DIRECTIONS: Down to the last line below, give the listing again exactly.

DATASET SECTION:
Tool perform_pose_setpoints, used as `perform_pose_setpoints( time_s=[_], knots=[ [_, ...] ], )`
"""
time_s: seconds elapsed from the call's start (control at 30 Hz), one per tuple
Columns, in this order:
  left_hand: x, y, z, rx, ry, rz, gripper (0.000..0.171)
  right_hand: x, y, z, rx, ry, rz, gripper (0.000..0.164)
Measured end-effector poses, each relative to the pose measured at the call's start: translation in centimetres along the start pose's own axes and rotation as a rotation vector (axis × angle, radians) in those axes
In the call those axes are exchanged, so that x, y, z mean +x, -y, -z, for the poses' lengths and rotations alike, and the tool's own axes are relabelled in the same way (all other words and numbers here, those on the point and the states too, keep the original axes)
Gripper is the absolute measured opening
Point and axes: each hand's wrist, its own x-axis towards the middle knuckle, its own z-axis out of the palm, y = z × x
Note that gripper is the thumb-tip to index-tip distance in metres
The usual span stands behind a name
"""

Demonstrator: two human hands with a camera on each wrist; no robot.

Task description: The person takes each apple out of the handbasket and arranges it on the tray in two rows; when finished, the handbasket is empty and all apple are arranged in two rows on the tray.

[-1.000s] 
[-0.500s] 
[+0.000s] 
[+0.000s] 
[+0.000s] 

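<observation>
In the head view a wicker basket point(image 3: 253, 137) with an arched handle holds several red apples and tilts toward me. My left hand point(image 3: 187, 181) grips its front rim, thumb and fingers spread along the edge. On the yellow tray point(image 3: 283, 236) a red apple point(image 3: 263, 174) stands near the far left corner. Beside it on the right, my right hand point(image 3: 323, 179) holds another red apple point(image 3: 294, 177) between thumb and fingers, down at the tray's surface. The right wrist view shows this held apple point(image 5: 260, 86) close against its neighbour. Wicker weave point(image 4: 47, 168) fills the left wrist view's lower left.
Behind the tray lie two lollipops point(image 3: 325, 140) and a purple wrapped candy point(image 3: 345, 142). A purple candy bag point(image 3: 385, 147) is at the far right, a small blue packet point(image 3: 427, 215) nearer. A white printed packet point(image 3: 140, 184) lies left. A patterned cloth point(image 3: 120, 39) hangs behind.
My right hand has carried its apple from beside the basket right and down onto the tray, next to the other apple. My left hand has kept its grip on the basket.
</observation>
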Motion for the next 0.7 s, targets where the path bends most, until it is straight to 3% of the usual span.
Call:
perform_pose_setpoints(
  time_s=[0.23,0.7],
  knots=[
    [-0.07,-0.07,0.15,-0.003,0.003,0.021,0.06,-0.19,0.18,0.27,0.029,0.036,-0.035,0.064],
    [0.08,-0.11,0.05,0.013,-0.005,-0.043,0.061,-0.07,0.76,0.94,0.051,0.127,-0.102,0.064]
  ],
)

ANSWER FOR THE TASK:
Tool perform_pose_setpoints, used as `perform_pose_setpoints( time_s=[_], knots=[ [_, ...] ], )`
"""
time_s: seconds elapsed from the call's start (control at 30 Hz), one per tuple
Columns, in this order:
  left_hand: x, y, z, rx, ry, rz, gripper (0.000..0.171)
  right_hand: x, y, z, rx, ry, rz, gripper (0.000..0.164)
Measured end-effector poses, each relative to the pose measured at the call's start: translation in centimetres along the start pose's own axes and rotation as a rotation vector (axis × angle, radians) in those axes
In the call those axes are exchanged, so that x, y, z mean +x, -y, -z, for the poses' lengths and rotations alike, and the tool's own axes are relabelled in the same way (all other words and numbers here, those on the point and the states too, keep the original axes)
Gripper is the absolute measured opening
Point and axes: each hand's wrist, its own x-axis towards the middle knuckle, its own z-axis out of the palm, y = z × x
Note that gripper is the thumb-tip to index-tip distance in metres
The usual span stands behind a name
"""

Demonstrator: two human hands with a camera on each wrist; no robot.

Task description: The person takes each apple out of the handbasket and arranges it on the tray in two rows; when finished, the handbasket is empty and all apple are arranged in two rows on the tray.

[-1.000s] 
[-0.500s] 
[+0.000s] 
[+0.000s] 
[+0.000s] 

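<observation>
In the head view a wicker basket point(image 3: 253, 137) with an arched handle holds several red apples and tilts toward me. My left hand point(image 3: 187, 181) grips its front rim, thumb and fingers spread along the edge. On the yellow tray point(image 3: 283, 236) a red apple point(image 3: 263, 174) stands near the far left corner. Beside it on the right, my right hand point(image 3: 323, 179) holds another red apple point(image 3: 294, 177) between thumb and fingers, down at the tray's surface. The right wrist view shows this held apple point(image 5: 260, 86) close against its neighbour. Wicker weave point(image 4: 47, 168) fills the left wrist view's lower left.
Behind the tray lie two lollipops point(image 3: 325, 140) and a purple wrapped candy point(image 3: 345, 142). A purple candy bag point(image 3: 385, 147) is at the far right, a small blue packet point(image 3: 427, 215) nearer. A white printed packet point(image 3: 140, 184) lies left. A patterned cloth point(image 3: 120, 39) hangs behind.
My right hand has carried its apple from beside the basket right and down onto the tray, next to the other apple. My left hand has kept its grip on the basket.
</observation>
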Motion for the next 0.7 s, targets where the path bends most, until it is straight to 3% of the usual span.
Call:
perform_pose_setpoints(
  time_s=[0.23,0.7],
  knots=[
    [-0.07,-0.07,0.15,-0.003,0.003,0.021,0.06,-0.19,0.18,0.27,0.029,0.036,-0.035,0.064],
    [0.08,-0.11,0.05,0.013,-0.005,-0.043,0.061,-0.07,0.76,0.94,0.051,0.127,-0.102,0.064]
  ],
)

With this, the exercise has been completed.